Why Blockbuster Failed- Thanks Big Data
In 2000, Reed Hastings, the founder of a little company you may know as Netflix, flew to Dallas to propose a deal with Blockbuster. He wanted to run Blockbuster's online brand, and in exchange Blockbuster would promote Netflix in their thousands of retail locations. But, he was laughed out of the room. Blockbuster was at the top of the world, with millions of customers, uninterested in a little online company.
But, we all know what happened ten years later: Blockbuster went bankrupt, and now Netflix is on top of the world.
How did such a big, successful company fail? It's simple really, they didn't use data analysis (while someone else did), and they refused change.
Blockbuster made most of their revenue through late fees (we all still shudder at the thought of missing the due date). But customers hated the late fees.
They had thousands of retail locations, but certainly not in every neighborhood; creating an inconvenience for customers.
The rental agents made recommendations to customers based on what they said they liked. Their recommendations were based on opinion.
It is possible that the executives at Blockbuster knew all of this, and chose to ignore it. As consumers, we typically think that these insights are obvious. They may have been inclined to ignore this information because late fees earned them a profit, fewer locations kept costs down, and rental agents simply made recommendations because that's how it has always been done.
However, there is also a possibility that they simply did not know these things. Or, they may have had an idea, but did not whole-heartedly trust the reports that declared this. When data comes from disparate sources, it does not give you a complete and accurate picture. Furthermore, the compilation of reports from various systems is prone to manipulation. But this was how they always did it, and they were very successful thus far.

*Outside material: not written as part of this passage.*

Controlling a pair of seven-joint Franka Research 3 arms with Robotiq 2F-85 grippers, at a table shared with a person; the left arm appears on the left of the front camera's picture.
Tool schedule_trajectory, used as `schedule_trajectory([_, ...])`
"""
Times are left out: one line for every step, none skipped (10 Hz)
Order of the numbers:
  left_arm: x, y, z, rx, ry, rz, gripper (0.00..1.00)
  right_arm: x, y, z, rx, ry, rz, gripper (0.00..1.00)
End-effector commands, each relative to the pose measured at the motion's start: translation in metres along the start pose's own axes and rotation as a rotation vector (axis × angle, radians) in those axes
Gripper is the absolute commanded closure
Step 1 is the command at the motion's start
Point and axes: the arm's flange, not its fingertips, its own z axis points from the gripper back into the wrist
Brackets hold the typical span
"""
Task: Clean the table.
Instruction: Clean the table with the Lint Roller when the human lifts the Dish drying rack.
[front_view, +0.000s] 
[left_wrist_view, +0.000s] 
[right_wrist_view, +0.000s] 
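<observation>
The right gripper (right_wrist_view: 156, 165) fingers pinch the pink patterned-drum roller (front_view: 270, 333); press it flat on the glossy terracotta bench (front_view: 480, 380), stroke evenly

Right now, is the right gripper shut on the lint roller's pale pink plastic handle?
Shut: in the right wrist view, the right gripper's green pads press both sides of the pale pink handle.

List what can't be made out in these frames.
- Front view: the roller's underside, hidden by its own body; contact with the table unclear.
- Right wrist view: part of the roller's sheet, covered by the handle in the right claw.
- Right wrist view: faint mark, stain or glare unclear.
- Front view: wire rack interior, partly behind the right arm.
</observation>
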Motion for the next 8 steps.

But little did they know that data analysis was the new competitive advantage. Netflix knew this. They gathered data that gave them insights about the consumer and the market. They discovered that people didn't like paying late fees. And people didn't like the inconvenience of driving all the way to Blockbuster.
The only downside to the Netflix alternative was that some customers really enjoyed going to the retail store to browse through movies. As the widespread use of the internet grew and grew, people took their browsing online.
Netflix successfully used data analysis to identify what customers want. They did this so well that Blockbuster simply could not keep up. This makes us wonder, what if Blockbuster had taken Hastings up on his offer back in 2000?